Soto Zen reverend’s off-the-beaten path to S.F.


Rev. Koshi Kurotaki of the Soto Mission of San Francisco. photo by Tomo Hirai/Nichi Bei Weekly

Rev. Koshi Kurotaki of the Soto Mission of San Francisco. photo by Tomo Hirai/Nichi Bei Weekly

The two largest Buddhists sects in Japan are Jodo Shinshu and Soto Shu. Jodo Shinshu boasts the most number of practitioners in Japan,  while Soto Shu claims the title of most number of temples, said the Rev. Koshi Kurotaki, resident minister of the Soto Mission of San Francisco Sokoji. And while Zen Buddhism has become popularized in the West through its emphasis on meditation, Kurotaki said not all parishioners meditate as part of their religious practices.

“The Soto sect holds meditation in high regard,” Kurotaki told the Nichi Bei Weekly in Japanese. “But today, the average parishioner doesn’t meditate … If anything, the practice has been reintroduced to Japan by people who popularized Soto Zen Buddhism, like Steve Jobs.”

Most of the Soto sect’s annual customs are similar to Jodo Shinshu’s. Kurotaki said his temple holds an Obon service, but not an Obon festival or dance. He did, however, note that the Zenshuji Temple in Los Angeles holds their annual Obon carnival, so each temple has their own special events. He said his temple, instead, conducts the joya-no-kane (end of the year bell ringing) on Dec. 31 at 11 p.m. each year and also holds the shichi-go-san service for children each November.

Kurotaki is from Hirosaki, Japan in Aomori Prefecture. His family runs the Sotokuji Temple in the city’s famous Zenringai, a district with 33 Zen temples built next to each other. As the second born son of three brothers, he was not expected to take over the temple. Kurotaki, however, said he had been “lazy” in college.

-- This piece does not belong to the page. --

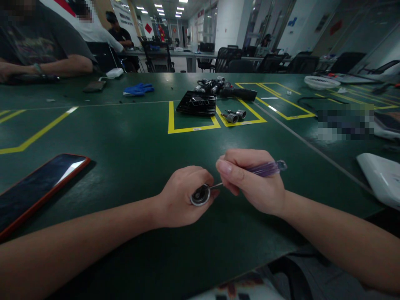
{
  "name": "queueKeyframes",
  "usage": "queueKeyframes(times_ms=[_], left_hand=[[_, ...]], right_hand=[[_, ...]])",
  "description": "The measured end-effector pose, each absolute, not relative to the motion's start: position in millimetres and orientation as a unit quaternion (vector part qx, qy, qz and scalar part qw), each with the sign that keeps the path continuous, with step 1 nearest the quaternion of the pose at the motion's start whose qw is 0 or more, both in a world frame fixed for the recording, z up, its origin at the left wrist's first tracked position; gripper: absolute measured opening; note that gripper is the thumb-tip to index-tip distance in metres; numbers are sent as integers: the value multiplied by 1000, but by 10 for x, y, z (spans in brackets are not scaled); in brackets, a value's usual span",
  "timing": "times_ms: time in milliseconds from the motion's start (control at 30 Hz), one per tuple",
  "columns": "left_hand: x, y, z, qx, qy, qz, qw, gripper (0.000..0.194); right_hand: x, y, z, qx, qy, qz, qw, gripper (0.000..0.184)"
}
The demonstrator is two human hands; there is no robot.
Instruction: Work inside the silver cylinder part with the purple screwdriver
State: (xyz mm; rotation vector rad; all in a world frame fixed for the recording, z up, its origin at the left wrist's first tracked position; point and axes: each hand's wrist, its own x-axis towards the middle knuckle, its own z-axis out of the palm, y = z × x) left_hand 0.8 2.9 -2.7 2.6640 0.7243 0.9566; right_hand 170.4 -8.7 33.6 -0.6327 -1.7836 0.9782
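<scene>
My left hand [184, 193] is closed around a small round metal part [200, 196], its silver rim and dark hollow inside facing up toward me. Most of that part's body is hidden by my fingers. In my right hand [253, 179] is a screwdriver [265, 168] with a clear purple handle, gripped between thumb and fingers. Its thin metal shaft slants down to the left, and the tip meets the rim of the round part or lies just inside it; I cannot tell which.
Ahead lie a black plastic bag [196, 103], two similar silver metal parts [231, 118] and a pile of dark metal pieces [215, 84] near yellow tape outlines. A phone [40, 187] lies left, a white device [381, 177] right. Blue gloves [138, 89] are farther off. A person [46, 41] sits across, upper left.
</scene>
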Motion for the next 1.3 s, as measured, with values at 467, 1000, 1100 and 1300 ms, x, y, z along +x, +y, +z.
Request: queueKeyframes(times_ms=[467, 1000, 1100, 1300], left_hand=[[16, 50, -34, 902, 258, 329, 108, 9], [12, 38, -51, 907, 243, 331, 97, 6], [17, 58, -57, 903, 242, 338, 108, 7], [45, 73, -24, 903, 244, 334, 113, 13]], right_hand=[[1706, -76, 348, -242, -772, 354, 469, 38], [1713, -92, 328, -261, -726, 414, 482, 36], [1731, -92, 354, -241, -767, 357, 475, 37], [1730, -93, 393, -224, -818, 292, 442, 38]])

“I felt I needed more discipline in my life, so I went to train at Eihei-ji (one of the Soto sect’s main temples) for a year,” he said. “I didn’t necessarily mean to become a minister, but I found myself ordained after training there for two years.”

Kurotaki had been considering his future when he learned there was an opening for a resident minister in San Francisco.

“I had always thought about going abroad, but when you’re actually presented with that option, you can’t help but hesitate,” Kurotaki said. After visiting San Francisco and interviewing for the position, he was convinced that this was a rare opportunity. “Starting something new can be something really scary or stressful. I felt the first year abroad might be difficult for me, but once I got used to it, I would grow to enjoy it more. I’ve gotten used to living abroad now and have been able to start relaxing.”

As Kurotaki finishes his second year, he said his English has not improved as well as he had hoped, but he said he would like to remain in America. “I would like to remain here as long as I can,” he said, hoping to get a green card to stay.